Recorded data
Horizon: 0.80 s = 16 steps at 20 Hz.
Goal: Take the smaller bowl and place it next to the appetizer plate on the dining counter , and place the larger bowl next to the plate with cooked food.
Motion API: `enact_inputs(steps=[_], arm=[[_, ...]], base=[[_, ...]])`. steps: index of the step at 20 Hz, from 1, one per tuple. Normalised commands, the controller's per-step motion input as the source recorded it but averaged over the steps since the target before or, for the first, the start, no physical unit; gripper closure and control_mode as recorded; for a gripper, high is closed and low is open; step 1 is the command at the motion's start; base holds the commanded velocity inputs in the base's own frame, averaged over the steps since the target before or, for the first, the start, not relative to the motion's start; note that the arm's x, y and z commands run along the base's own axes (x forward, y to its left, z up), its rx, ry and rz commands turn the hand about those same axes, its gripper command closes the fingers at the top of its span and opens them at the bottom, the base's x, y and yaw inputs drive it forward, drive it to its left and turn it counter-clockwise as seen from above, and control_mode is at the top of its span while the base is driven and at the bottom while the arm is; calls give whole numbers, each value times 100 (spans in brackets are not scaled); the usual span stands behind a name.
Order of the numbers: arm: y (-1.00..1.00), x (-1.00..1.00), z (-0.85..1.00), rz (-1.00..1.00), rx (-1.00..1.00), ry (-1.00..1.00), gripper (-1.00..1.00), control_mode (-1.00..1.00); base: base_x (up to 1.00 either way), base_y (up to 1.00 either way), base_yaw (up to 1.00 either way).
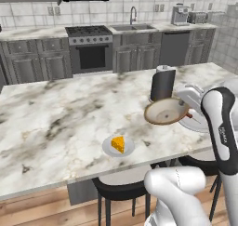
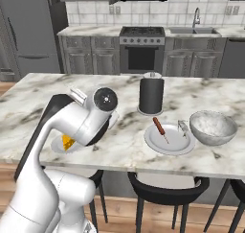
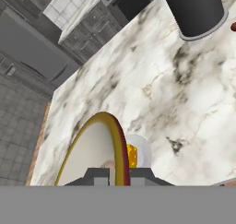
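The smaller bowl (image 1: 163,111), tan with a brown rim, hangs tilted above the dining counter (image 1: 60,122), to the right of the appetizer plate (image 1: 109,148) with its orange wedge. My gripper (image 1: 187,111) is shut on the bowl's right rim. In the hand view the rim (image 3: 117,144) stands on edge between my fingertips (image 3: 97,174), with the appetizer plate (image 3: 143,149) just beyond it. The larger bowl (image 2: 213,127), grey marbled, rests on the counter right of the white plate (image 2: 176,143) carrying a sausage. My arm hides most of the appetizer plate (image 2: 60,148) in the right base view.
A tall dark canister (image 2: 151,94) stands on the counter behind the sausage plate. Black stools (image 1: 121,190) are tucked under the counter's near edge. A stove and sink line the back wall. Bare marble stretches to the left of the appetizer plate.
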Motion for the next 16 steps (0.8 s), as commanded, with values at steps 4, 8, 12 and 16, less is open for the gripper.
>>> enact_inputs(steps=[4,8,12,16], arm=[[0,21,-19,1,-7,9,100,-100],[0,18,-21,0,-10,15,100,-100],[0,19,-26,0,-9,12,100,-100],[0,24,-32,0,-6,5,100,-100]], base=[[0,0,0],[0,0,0],[0,0,0],[0,0,0]])
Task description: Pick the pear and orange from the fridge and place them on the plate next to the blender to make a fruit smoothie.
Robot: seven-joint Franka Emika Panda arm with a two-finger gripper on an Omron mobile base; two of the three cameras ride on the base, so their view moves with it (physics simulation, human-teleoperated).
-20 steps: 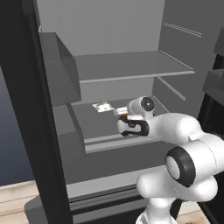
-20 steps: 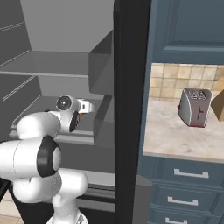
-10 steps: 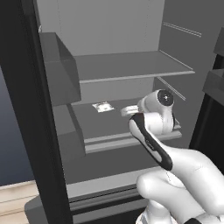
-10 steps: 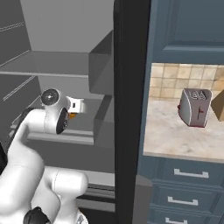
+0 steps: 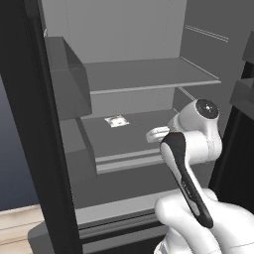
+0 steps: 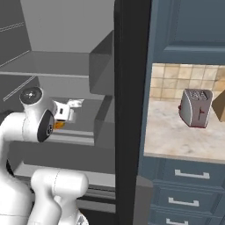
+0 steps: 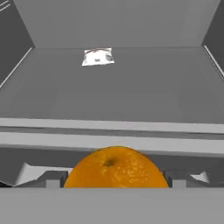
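So the fridge (image 5: 30, 124) is standing wide open, grey inside, black edge running down the near left in the left base view. The white arm (image 5: 193, 139) reaches in over the middle shelf (image 5: 129, 134). Off to the right of the fridge there's the bench (image 6: 184, 136) with a silver toaster (image 6: 195, 107) sitting on it against the tiled wall. The gripper (image 6: 66, 112) is out in front of that middle shelf, and the orange (image 7: 116, 168) sits right between its fingers in the hand view, so it looks like it has the orange in its grip, closed about as far as the fruit allows. A small white packet (image 7: 98, 57) lies at the far back of the shelf, well apart from the orange.
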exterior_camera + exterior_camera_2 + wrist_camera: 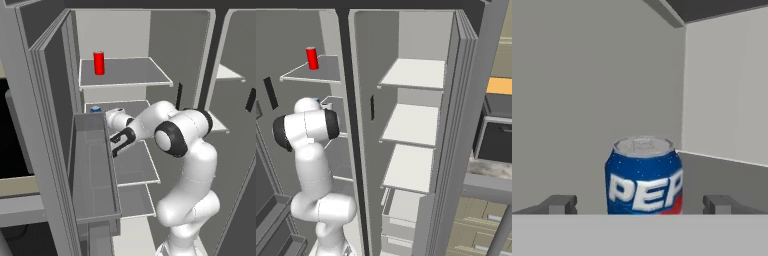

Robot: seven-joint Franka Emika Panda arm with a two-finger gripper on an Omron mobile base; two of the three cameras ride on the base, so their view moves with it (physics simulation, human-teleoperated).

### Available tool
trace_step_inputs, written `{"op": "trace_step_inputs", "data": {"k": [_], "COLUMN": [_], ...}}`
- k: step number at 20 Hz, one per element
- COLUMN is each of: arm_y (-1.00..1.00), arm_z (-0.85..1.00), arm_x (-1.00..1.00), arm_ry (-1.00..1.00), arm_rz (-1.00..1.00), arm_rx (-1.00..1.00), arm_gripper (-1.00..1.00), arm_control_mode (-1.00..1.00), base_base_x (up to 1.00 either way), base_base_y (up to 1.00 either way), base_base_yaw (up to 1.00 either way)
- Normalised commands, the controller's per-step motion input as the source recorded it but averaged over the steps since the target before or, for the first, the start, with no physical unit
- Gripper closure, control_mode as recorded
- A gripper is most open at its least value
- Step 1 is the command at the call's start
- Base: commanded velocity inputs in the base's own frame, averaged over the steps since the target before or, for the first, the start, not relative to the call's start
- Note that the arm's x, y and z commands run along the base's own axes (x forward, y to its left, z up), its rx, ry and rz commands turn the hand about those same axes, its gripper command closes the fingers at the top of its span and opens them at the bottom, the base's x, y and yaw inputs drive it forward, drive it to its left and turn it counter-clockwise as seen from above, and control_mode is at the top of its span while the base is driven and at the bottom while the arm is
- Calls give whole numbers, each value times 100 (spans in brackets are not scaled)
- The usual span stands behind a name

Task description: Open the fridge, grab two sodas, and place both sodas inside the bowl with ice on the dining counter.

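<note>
The fridge (125,72) stands with both doors open. A blue soda can (643,176) stands upright on the second shelf, right in front of my gripper (640,204). The gripper is open, and its two fingertips (559,204) flank the can without touching it. From the left base view the blue can (95,109) peeks out just left of my hand (114,119), deep in the left compartment. The red soda can (99,63) stands upright on the top shelf above, also seen as the red can (312,58). The bowl with ice and the dining counter are out of view.
The open left door's bin (92,170) juts out close beside my forearm. A centre post (348,125) divides the fridge; the right compartment's shelves (411,122) hold nothing. A dark oven (498,135) and a strip of mottled stone top (491,167) lie to the right.
</note>
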Motion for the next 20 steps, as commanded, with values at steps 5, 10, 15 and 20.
{"op": "trace_step_inputs", "data": {"k": [5, 10, 15, 20], "arm_y": [0, 5, 11, 5], "arm_z": [0, -12, -16, -6], "arm_x": [21, 19, 7, 1], "arm_ry": [0, 0, 0, 2], "arm_rz": [1, 1, 3, 1], "arm_rx": [0, 0, 0, 0], "arm_gripper": [-100, 100, 100, 100], "arm_control_mode": [-100, -100, -100, -100], "base_base_x": [0, 0, 0, 0], "base_base_y": [0, 0, 0, 0], "base_base_yaw": [0, 0, 0, 0]}}
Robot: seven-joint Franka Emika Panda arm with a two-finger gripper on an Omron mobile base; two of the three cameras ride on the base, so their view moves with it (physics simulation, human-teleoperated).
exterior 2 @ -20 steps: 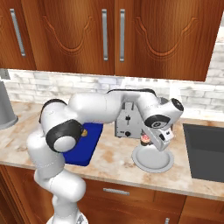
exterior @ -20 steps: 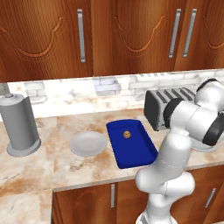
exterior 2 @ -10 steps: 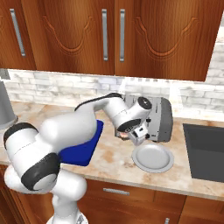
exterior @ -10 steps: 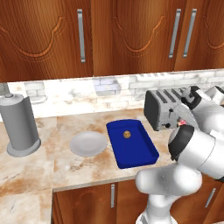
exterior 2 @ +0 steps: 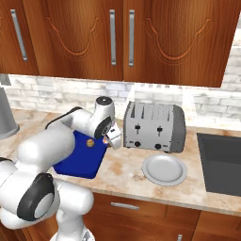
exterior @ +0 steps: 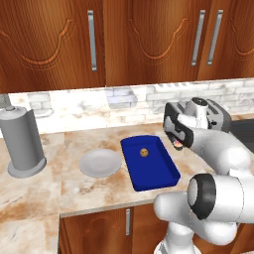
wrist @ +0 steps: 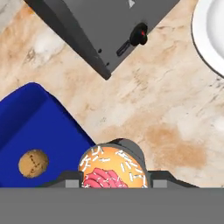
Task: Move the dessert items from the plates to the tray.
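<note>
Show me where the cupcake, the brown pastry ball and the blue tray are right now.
cupcake (wrist: 112, 171), hand view, on its sprinkled frosting top.
brown pastry ball (exterior: 144, 152), left base view, on the ball's middle.
blue tray (exterior: 154, 173), left base view, on a bare part of its floor.

Open tabletop (wrist: 175, 118) lies ahead of the gripper (wrist: 113, 181). The toaster (exterior 2: 154, 126) stands close beyond it, blocking that side. The tray (wrist: 39, 127), beside the gripper, offers free floor around the ball pastry (wrist: 33, 163).
</note>
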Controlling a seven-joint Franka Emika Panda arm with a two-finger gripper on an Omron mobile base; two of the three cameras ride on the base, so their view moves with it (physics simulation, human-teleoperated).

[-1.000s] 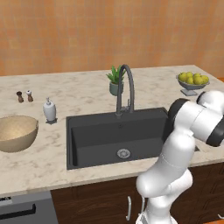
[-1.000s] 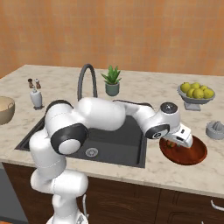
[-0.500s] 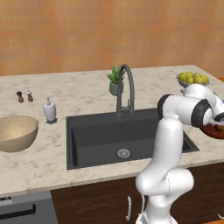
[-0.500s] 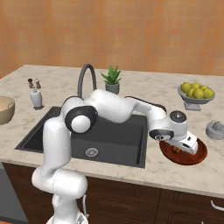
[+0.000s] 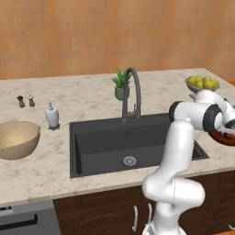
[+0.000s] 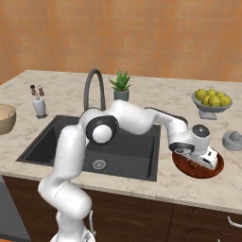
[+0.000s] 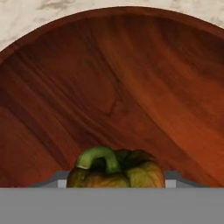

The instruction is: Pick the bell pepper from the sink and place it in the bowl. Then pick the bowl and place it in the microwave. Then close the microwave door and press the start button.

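Black sink [image 5: 133, 142] is my landmark: from the left base camera I see the arm reaching past its right rim to the red-brown bowl [image 5: 226, 137] on the counter. Right base camera puts the gripper [image 6: 201, 161] low over that bowl [image 6: 182, 163], right of the sink [image 6: 118, 151]. Hand camera shows the bell pepper [image 7: 116, 171] stem-up between the finger tips over the wooden bowl [image 7: 131, 87] floor; I judge it's clamped for placing, though I can't tell if it's released.

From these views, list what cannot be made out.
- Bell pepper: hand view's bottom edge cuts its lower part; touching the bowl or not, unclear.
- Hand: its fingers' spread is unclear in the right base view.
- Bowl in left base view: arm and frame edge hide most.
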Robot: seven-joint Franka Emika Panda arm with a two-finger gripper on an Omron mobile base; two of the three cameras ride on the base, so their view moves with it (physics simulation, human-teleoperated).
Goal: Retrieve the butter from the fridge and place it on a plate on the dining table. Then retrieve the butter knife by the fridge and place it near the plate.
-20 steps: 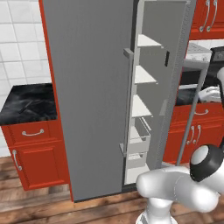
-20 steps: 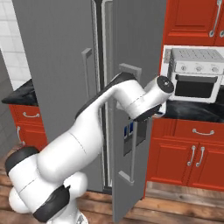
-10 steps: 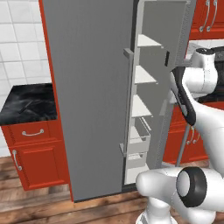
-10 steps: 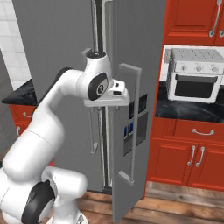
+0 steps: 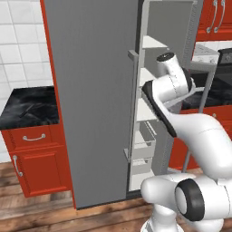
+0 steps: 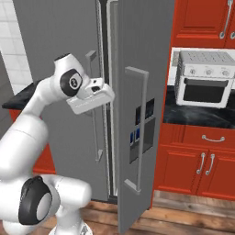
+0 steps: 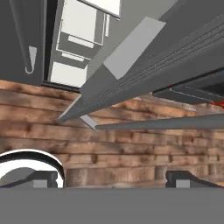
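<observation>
The tall grey fridge (image 5: 90, 90) has its left door shut and its right door (image 6: 137, 114) swung partly open. Through the gap I see white shelves (image 5: 152, 43) and door bins (image 5: 145, 140). My gripper (image 7: 113, 179) is open with nothing between its widely spread fingertips (image 7: 43, 178). The hand (image 6: 92, 100) hovers in front of the gap between the doors at mid height, pointing down past the open door's lower edge (image 7: 131, 83) toward the floor. The butter, plate, dining table and butter knife are out of view.
A toaster oven (image 6: 204, 78) stands on the black marble counter (image 6: 197, 114) right of the fridge, over red cabinets (image 6: 202, 160). Another marble counter (image 5: 29, 106) with a red drawer lies to the left. The open door's long bar handle (image 6: 142, 128) sticks out beside my arm.
The gripper has gone from shut to open. The arm has swung left from the right door's handle to the front of the gap between the doors. The door has not moved.
</observation>
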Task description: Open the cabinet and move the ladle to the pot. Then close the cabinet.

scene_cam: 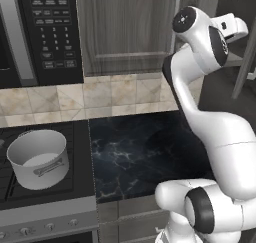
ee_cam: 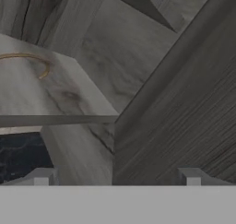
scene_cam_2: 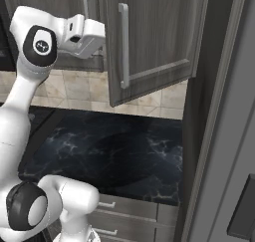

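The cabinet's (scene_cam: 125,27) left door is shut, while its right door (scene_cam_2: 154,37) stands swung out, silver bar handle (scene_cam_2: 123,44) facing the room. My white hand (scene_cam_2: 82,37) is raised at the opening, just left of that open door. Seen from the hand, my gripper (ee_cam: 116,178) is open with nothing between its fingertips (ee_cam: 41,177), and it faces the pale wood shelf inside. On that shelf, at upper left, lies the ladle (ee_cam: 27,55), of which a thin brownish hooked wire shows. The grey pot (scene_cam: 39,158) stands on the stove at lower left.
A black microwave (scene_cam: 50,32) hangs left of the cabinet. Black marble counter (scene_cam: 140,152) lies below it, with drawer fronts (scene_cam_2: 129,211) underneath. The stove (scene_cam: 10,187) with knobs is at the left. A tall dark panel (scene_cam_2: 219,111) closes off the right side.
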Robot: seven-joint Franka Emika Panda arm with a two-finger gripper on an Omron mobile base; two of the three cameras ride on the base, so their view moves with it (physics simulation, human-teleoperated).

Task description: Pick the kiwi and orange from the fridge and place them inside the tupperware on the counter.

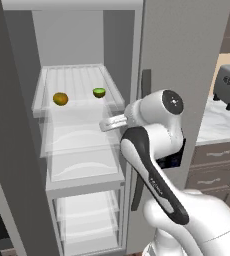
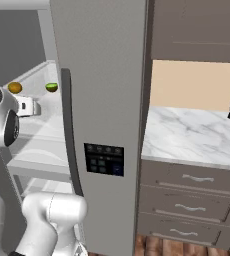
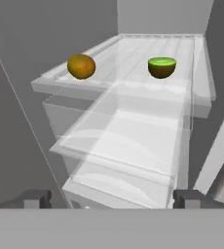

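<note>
Fingers: the two dark tips (image 3: 36, 198) rise at 7 and 5 o'clock of the hand view, set wide apart with nothing between them.
Gripper: the gripper (image 3: 112, 199) hangs in front of the open fridge (image 1: 187, 60), below the level of the top shelf (image 3: 133, 53) and apart from both fruits; in the left base view it (image 1: 109, 123) points toward 9 o'clock, into the shelves.
Kiwi: the kiwi (image 3: 161, 67) sits on the top shelf at about 1 o'clock from the fingertips, lime cut face up; it lies near the shelf's front edge (image 1: 99, 92).
Orange: the orange (image 3: 81, 66) rests on the same shelf at about 11 o'clock, well apart from the kiwi, to its left (image 1: 60, 98).
Fridge door: the long dark handle (image 2: 72, 135) and the keypad panel (image 2: 104, 160) show in the right base view.
Counter: the white marble counter (image 2: 187, 135) lies at 3 o'clock of the fridge, over drawers (image 2: 197, 180).
</note>
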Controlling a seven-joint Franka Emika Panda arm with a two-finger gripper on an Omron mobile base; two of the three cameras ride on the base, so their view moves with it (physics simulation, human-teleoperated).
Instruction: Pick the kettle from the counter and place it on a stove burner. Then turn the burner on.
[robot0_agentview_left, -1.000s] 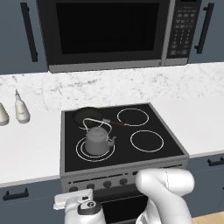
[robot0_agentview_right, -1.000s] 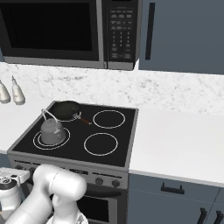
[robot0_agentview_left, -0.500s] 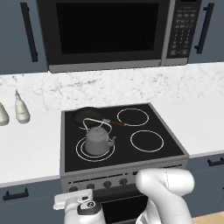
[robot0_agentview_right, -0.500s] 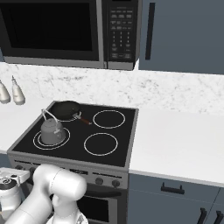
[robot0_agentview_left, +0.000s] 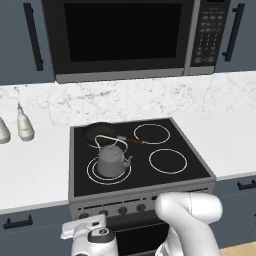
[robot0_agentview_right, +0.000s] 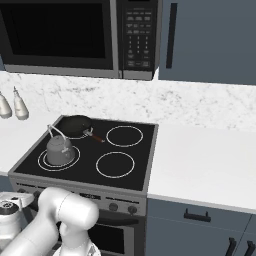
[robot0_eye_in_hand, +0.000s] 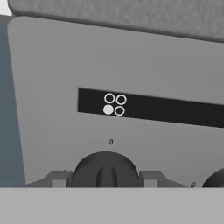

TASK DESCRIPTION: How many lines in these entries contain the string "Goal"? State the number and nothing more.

SOLUTION TO THIS TASK: 2